■ **TASK REQUIREMENTS**: Starting with the first line of the material, reproduce exactly each line up to and including the one that contains "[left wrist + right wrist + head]", leaving out every picture.
--- START ---
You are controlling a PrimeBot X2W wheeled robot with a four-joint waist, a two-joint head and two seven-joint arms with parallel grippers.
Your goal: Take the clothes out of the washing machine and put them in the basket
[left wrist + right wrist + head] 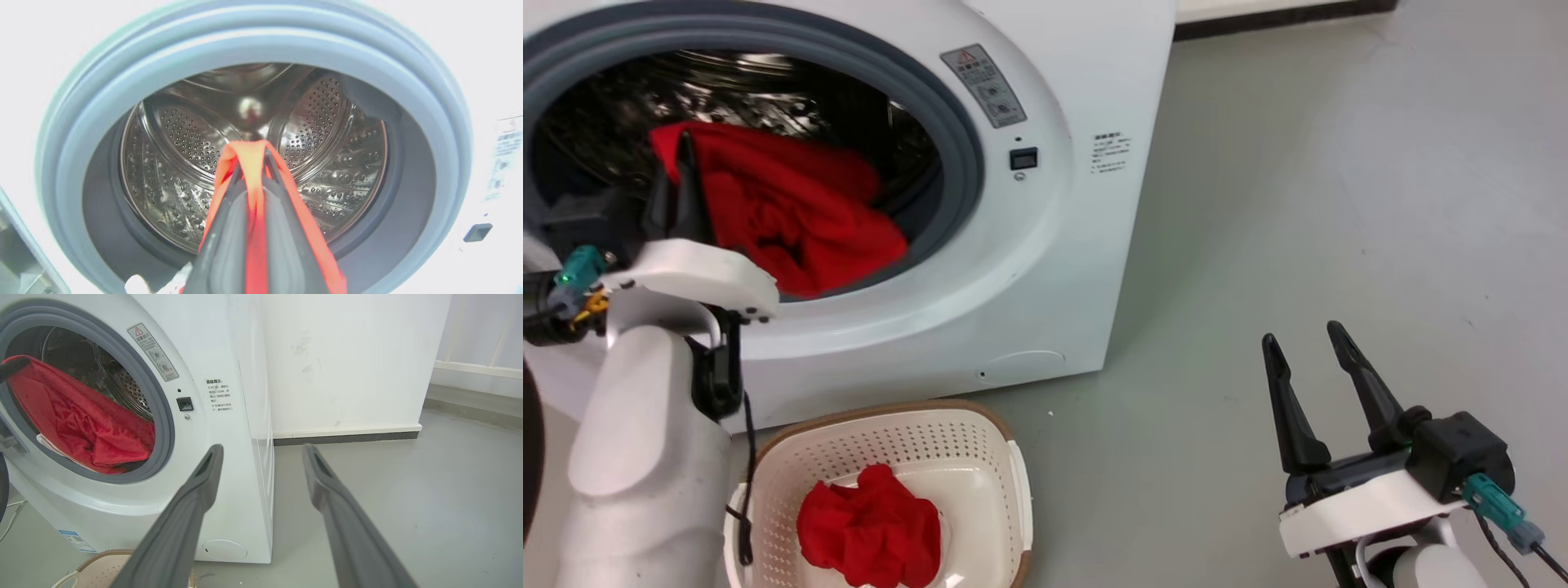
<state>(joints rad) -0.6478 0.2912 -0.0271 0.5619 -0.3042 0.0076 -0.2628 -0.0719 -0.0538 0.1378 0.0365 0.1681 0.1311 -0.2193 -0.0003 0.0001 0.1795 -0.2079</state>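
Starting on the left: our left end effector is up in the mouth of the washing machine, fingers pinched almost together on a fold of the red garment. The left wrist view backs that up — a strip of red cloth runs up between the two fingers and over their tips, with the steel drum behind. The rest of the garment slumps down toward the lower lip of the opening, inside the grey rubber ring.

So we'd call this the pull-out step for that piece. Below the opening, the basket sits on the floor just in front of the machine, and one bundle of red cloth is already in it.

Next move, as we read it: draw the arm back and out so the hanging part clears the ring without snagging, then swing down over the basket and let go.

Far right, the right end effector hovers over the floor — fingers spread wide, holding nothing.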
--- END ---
■ **SOLUTION**:
You are controlling a PrimeBot X2W wheeled robot with a four-joint waist, a two-joint head and two seven-joint arms with parallel grippers.
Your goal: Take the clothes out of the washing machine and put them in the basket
[left wrist + right wrist + head] 

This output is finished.